Ilias Kostis

Personal information
- Full name: Ilias Kostis
- Date of birth: 27 February 2003 (age 23)
- Place of birth: Thessaloniki, Greece
- Height: 1.88 m (6 ft 2 in)
- Position: Centre-back

Team information
- Current team: Castellón
- Number: 15

Youth career
- 0000–2019: APOEL
- 2019–2022: Atlético Madrid

Senior career*
- Years: Team / Apps / (Gls)
- 2022–2026: Atlético Madrid B / 74 / (2)
- 2023–2026: Atlético Madrid / 0 / (0)
- 2026–: Castellón / 0 / (0)

International career^{‡}
- 2018: Cyprus U16 / 2 / (0)
- 2019: Cyprus U17 / 3 / (1)
- 2021: Cyprus U19 / 6 / (0)
- 2022–2023: Cyprus U21 / 2 / (0)
- 2023–: Greece U21 / 5 / (1)

= Ilias Kostis =

Greek footballer (born 2003)

Ilias Kostis (Ηλίας Κωστής; born 27 February 2003) is a Greek footballer who plays as a centre-back for club Castellón.

==Club career==
In 2019, Kostis joined the youth academy of Spanish La Liga side Atlético Madrid from APOEL. Promoted to the reserves in 2022, he quickly established himself as a starter before renewing his contract until 2027 on 9 February 2023.

After helping in the B-team's promotion to Primera Federación, Kostis made his first team debut with Atleti on 4 October 2023, coming on as a late substitute for goalscorer Álvaro Morata in a 3–2 UEFA Champions League win over Feyenoord.
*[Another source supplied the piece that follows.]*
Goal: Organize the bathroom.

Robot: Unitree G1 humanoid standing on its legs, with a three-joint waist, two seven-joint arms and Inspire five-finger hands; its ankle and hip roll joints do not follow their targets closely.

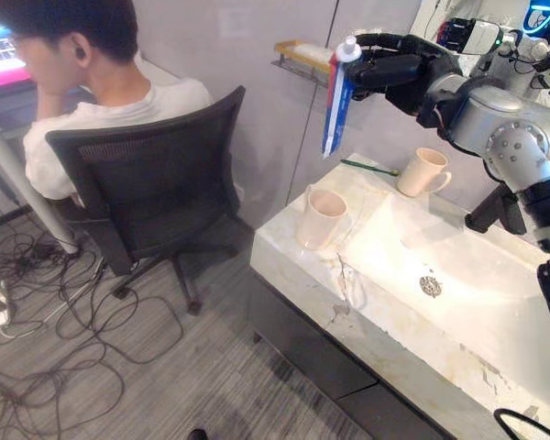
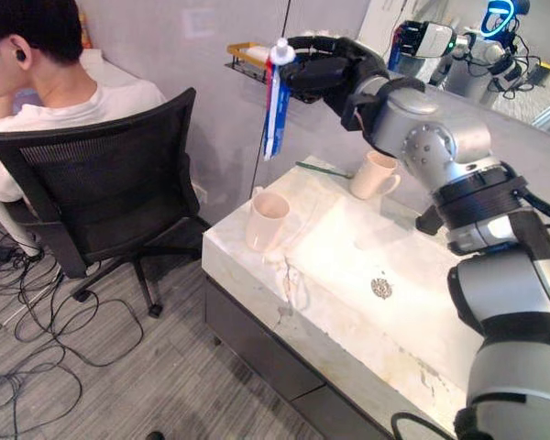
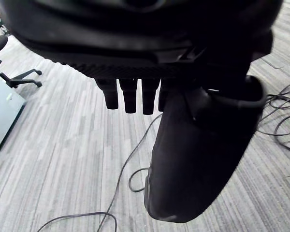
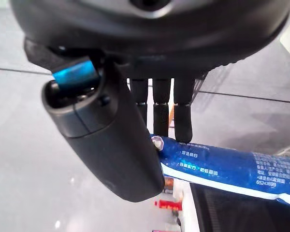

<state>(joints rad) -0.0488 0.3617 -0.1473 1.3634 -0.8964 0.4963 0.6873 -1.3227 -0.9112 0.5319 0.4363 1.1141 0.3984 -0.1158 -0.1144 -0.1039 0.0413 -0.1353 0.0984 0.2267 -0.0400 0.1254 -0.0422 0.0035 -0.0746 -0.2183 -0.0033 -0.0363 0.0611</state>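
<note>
A blue toothpaste tube with a white cap hangs cap-up from my right hand, which is shut on its top end, thumb against the fingers. The tube hangs in the air above the left end of the marble counter, just in front of a small wall shelf. Below it stands a beige cup. A second beige cup stands by the wall, with a green toothbrush lying on the counter beside it. My left hand hangs over the carpet, fingers relaxed and holding nothing.
A white sink basin with a drain takes up the counter's right part. A person sits in a black office chair left of the counter. Loose cables lie on the floor. A mirror hangs above the sink.
</note>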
In December, however, he suffered a serious muscular injury which sidelined him for nearly six months.

Back to action in May 2024, Kostis regained his starting spot at the B's before suffering a knee injury in October 2025, being sidelined for the remainder of the season. On 31 July 2026, he signed a four-year deal with Segunda División side Castellón.

==International career==
Born in Greece, Kostis represented Cyprus up to the under-21 level, before switching allegiance back to Greece to play for their own under-21 squad in 2023.